それを皮切りに、しばらく親子の言い合いが続いた。


「あなたが恋愛に奥手だから、ママはお相手を見付けるのを手伝ってあげようとしてるの。」


「だからと言って、この人はそういうのじゃないの。お祓いをして?って言ったじゃん。」


「なら、ちゃんとそう言いなさいよ。」


「何回も言ったじゃん。」


ポカンとそのやり取りを見ていると由紀乃と目が合い、その表情からは──いつもこんな調子なの──というメッセージが伝わる。

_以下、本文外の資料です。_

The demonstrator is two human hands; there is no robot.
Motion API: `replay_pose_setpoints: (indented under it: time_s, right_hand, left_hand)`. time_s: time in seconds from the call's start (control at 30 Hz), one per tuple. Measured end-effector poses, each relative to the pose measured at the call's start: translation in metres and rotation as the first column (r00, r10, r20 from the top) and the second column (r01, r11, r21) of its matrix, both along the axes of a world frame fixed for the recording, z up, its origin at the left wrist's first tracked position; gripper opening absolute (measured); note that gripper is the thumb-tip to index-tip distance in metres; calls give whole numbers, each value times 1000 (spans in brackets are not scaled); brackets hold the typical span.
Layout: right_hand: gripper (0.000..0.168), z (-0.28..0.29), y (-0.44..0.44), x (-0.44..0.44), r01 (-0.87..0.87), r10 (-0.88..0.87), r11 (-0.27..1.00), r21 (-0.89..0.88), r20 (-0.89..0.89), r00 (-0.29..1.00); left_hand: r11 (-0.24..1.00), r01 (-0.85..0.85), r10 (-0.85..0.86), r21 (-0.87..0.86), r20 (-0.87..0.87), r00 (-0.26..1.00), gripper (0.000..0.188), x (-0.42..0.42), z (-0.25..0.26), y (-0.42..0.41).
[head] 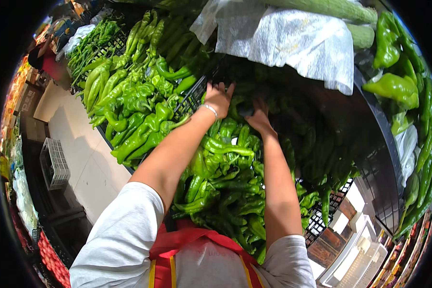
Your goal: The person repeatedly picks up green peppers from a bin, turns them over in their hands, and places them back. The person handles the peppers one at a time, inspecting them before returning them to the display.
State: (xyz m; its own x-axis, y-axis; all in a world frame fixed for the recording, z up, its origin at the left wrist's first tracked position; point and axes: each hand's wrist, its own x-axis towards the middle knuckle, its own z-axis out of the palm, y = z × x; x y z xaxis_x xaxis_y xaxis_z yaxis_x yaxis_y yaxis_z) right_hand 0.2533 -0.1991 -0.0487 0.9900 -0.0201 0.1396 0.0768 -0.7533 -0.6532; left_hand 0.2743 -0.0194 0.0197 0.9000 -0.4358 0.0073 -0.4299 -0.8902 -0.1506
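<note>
Both my arms reach forward over a heap of long green peppers [216, 162]. My left hand [217, 100], a bracelet on its wrist, is at the heap's far side beside the black crate wall [192, 97]. Its fingers are spread over the peppers, and I see nothing held in it. Deeper in shadow, my right hand [260, 118] touches the dark far part of the heap; a dark shape lies by its fingers, and whether it grips anything is unclear. More green peppers [133, 118] fill the neighbouring crate on the left.
A white cloth [288, 39] hangs from an upper shelf under long green gourds [327, 9], shading the far peppers. The dark shelf edge [376, 118] curves down on the right. A grey plastic crate [54, 163] stands on the left floor. A person [45, 61] is beyond.
</note>
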Motion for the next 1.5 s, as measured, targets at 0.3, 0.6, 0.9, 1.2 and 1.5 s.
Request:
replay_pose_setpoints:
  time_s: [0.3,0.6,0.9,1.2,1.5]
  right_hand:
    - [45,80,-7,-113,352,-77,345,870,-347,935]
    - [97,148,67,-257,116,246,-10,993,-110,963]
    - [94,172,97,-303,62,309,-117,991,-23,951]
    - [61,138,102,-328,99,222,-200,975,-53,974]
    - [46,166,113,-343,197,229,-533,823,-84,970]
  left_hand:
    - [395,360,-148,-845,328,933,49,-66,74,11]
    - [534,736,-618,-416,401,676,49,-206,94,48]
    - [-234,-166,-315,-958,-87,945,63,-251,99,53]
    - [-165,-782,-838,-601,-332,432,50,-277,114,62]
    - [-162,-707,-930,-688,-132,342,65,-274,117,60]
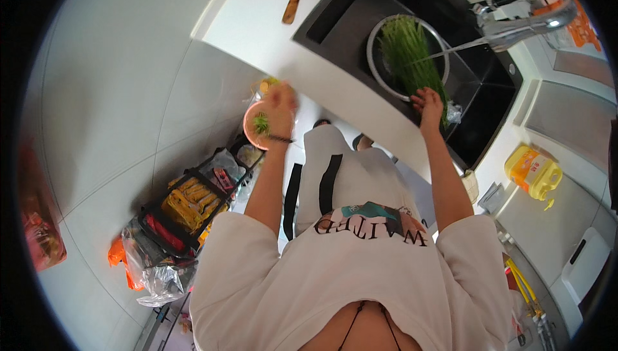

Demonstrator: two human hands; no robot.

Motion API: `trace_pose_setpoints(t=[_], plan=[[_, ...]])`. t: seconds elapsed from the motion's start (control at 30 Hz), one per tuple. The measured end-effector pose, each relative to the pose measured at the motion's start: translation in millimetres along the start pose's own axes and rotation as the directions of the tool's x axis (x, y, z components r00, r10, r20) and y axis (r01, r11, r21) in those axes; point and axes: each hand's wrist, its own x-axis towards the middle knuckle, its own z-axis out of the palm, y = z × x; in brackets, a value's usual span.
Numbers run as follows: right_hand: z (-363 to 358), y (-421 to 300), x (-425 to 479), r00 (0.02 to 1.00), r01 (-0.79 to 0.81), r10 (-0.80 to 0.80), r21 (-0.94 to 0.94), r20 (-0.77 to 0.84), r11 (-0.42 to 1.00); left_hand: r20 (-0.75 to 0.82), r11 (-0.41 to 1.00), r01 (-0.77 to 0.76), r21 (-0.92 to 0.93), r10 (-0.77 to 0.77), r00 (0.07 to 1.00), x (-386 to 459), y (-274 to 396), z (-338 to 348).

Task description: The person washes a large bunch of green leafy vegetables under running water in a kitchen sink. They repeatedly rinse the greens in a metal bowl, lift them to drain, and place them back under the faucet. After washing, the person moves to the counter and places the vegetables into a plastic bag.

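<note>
A large bunch of long green vegetable stalks (408, 54) lies in a round metal-rimmed colander or basin (371, 56) in the dark sink (338, 27). Water runs from the chrome faucet (528, 30) onto the stalks. My right hand (428, 104) is at the near end of the bunch, fingers spread and slightly curled; whether it grips any stalks is unclear. Off to the left, my blurred left hand (281, 102) hovers over a pink bin (248, 126) that has green scraps (261, 123) inside. Its fingers are too blurred to read.
A wooden-handled utensil (291, 8) lies on the white counter (251, 27). Crumpled clear plastic (454, 112) sits in the sink by the stalk ends. At right stands a yellow jug (533, 171); at lower left, a black-framed rack (193, 201) holds packages and bags.
</note>
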Motion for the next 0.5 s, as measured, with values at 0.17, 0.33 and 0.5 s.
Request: trace_pose_setpoints(t=[0.17,0.33,0.5], plan=[[2,-10,-5,0.993,-0.095,0.081,0.166,0.086,0.982,0.437,0.912,0.367,-0.183,-0.259,0.861,3,-8,223],[-7,-9,-4,0.968,-0.21,0.166,0.253,0.186,0.944,0.539,0.554,0.737,-0.387,-0.513,0.668,-1,-49,353],[-24,-29,-4,0.927,-0.318,0.249,0.238,0.28,0.918,0.645,0.496,0.659,-0.565,-0.234,0.728,-7,-46,348]])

その瞬間、僕は「プッ」と吹き出してしまい、それに噛み付く真琴。


「あんた、何笑ってんのよ。」


「いや、大金持ちの名家でも、親子喧嘩はするんだなって。」


「は?そんなの当たり前じゃん。バカじゃないの?」


「は?バカって何だよ。」


「だいたい、勘違いしないでよ。あんたなんか九曽神家の跡取りに全然相応しくないんだからね。」


「は?俺だって、そんなつもりでここに来たんじゃないのは真琴も分かってるだろ?」


いつも通りの僕と真琴のやり取り。これが始まるとなかなか収集がつかないのだが…。


「あなた達、お似合いね?」


「え?」


由紀乃の一言に僕と真琴はハモっていた。


「そんなことない。」「です。」


僕だけ2文字溢れて。


それから、麗子は僕に頭を下げ──真琴さんをよろしく──と告げ、その発言を皮切りに真琴と麗子で一悶着あり、やっと本題へと辿り着いた。


「ごめんなさいね。では、栂屋さんのお祓いをさせてもらいますね。」


「あ、あの、僕そんなにお金ないんですけど、分割でも大丈夫ですか…ね?」


最大の不安はそこだった。ただ──真琴さんのお知り合いですし──ということで、タダ同然でお祓いをしてもらうことになった。


そして、お祓いをするのに場所を移動しようと席を立ち、麗子、真琴と順番に部屋を出ていく、それに引き続き席を立った僕に由紀乃が話し掛けた。


「栂屋さん?」


「はい?」


「今まで真琴ちゃんの知り合いの方も何人かはお祓いを受けたことがあるのよ。」


「そうなんですか。」


──ん?何の話だろう。


「でもね?家に連れてきたのはあなたが初めてなのよ?」


そう言って由紀乃は嬉しそうに部屋を出て行った。